What is required: Return exactly those lines of the material below that fall between the line holding "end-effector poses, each" and the line holding "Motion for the", inclusive.

===

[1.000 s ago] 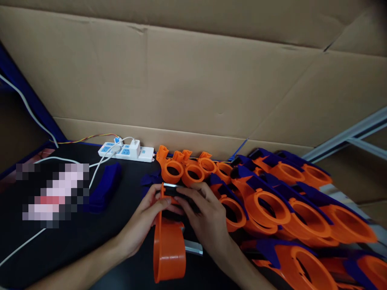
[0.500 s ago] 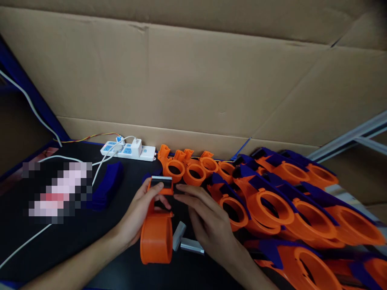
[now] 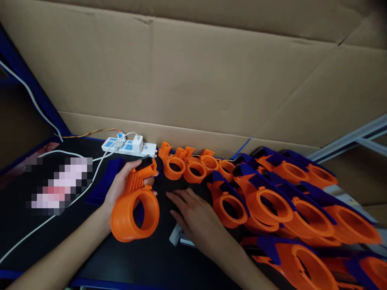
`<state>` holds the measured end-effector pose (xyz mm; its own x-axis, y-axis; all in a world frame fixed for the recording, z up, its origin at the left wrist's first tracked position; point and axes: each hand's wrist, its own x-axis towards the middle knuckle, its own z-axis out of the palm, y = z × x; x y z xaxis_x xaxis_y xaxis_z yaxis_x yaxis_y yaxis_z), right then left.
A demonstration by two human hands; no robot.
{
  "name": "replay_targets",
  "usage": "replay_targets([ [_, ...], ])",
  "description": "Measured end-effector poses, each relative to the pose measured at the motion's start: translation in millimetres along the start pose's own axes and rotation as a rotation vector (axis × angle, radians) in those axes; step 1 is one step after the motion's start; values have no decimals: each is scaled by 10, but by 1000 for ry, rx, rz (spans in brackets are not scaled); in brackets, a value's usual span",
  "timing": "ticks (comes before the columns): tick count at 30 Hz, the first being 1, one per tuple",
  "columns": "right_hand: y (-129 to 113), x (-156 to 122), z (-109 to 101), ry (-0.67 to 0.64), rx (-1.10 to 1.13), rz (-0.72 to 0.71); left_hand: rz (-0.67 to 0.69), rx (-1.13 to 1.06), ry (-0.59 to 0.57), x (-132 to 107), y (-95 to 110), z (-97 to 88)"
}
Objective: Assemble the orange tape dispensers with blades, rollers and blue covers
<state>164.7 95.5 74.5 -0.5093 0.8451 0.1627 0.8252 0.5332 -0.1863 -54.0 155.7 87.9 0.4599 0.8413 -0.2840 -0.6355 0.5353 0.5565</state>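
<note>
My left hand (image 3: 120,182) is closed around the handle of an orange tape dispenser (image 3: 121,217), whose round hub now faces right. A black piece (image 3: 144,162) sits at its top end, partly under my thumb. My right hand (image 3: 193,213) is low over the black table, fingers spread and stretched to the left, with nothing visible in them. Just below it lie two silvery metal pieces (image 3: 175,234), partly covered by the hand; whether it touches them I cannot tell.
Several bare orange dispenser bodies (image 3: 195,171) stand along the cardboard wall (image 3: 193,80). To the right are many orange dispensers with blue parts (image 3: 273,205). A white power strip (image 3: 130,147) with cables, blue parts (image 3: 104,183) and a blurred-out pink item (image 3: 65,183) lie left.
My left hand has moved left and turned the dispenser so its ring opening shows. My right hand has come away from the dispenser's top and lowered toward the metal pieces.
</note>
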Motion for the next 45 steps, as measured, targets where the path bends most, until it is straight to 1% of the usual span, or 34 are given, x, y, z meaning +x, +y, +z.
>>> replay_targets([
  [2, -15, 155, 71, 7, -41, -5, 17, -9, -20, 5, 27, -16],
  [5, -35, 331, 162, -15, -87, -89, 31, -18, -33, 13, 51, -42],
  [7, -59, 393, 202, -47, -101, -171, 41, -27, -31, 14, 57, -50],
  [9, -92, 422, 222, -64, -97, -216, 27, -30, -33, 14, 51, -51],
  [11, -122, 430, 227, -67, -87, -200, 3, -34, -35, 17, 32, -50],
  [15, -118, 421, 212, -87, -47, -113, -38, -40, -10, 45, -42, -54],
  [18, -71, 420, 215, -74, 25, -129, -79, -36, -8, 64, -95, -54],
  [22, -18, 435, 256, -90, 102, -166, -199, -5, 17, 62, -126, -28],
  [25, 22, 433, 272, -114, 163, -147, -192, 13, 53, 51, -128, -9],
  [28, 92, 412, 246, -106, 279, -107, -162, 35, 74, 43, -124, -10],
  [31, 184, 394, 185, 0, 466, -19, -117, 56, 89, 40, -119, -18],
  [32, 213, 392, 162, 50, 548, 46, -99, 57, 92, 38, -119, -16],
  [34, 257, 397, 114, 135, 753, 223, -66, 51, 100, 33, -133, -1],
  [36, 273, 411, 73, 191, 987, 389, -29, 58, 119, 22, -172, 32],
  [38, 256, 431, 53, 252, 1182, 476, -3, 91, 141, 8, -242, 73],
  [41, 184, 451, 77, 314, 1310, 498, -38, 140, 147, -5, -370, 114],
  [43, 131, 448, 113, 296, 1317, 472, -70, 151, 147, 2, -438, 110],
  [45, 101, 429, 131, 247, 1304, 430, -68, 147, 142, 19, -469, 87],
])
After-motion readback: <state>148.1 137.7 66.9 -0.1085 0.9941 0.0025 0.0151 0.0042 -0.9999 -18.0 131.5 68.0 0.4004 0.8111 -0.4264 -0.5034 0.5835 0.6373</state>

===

Answer to this problem:
  "description": "Measured end-effector poses, each relative to the pose measured at the motion's start: translation in millimetres along the start pose's own axes and rotation as a rotation vector (axis × angle, radians) in those axes; step 1 is one step after the motion's start; values have no decimals: each is scaled by 10, but by 1000 for ry, rx, rz (spans in brackets are not scaled); in brackets, a value's usual span",
  "timing": "ticks (comes before the columns): tick count at 30 Hz, the first being 1, one per tuple",
  "columns": "right_hand: y (-129 to 113), x (-156 to 122), z (-109 to 101), ry (-0.67 to 0.64), rx (-1.10 to 1.13), rz (-0.72 to 0.71); left_hand: rz (-0.67 to 0.69), rx (-1.13 to 1.06), ry (-0.59 to 0.57), x (-132 to 107), y (-95 to 110), z (-97 to 88)"
}
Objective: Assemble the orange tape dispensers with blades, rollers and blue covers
<state>164.7 95.5 74.5 -0.5093 0.8451 0.1627 0.8252 0.5332 -0.1863 -54.0 155.7 87.9 0.4599 0.8413 -0.2840 -0.6355 0.5353 0.5565</state>
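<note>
My left hand (image 3: 120,182) is closed around the handle of an orange tape dispenser (image 3: 121,217), whose round hub now faces right. A black piece (image 3: 144,162) sits at its top end, partly under my thumb. My right hand (image 3: 193,213) is low over the black table, fingers spread and stretched to the left, with nothing visible in them. Just below it lie two silvery metal pieces (image 3: 175,234), partly covered by the hand; whether it touches them I cannot tell.
Several bare orange dispenser bodies (image 3: 195,171) stand along the cardboard wall (image 3: 193,80). To the right are many orange dispensers with blue parts (image 3: 273,205). A white power strip (image 3: 130,147) with cables, blue parts (image 3: 104,183) and a blurred-out pink item (image 3: 65,183) lie left.
My left hand has moved left and turned the dispenser so its ring opening shows. My right hand has come away from the dispenser's top and lowered toward the metal pieces.
</note>
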Motion for the next 45 steps, as measured, targets where the path bends most, until it is straight to 1% of the usual span, or 34 are given, x, y, z meaning +x, +y, +z.

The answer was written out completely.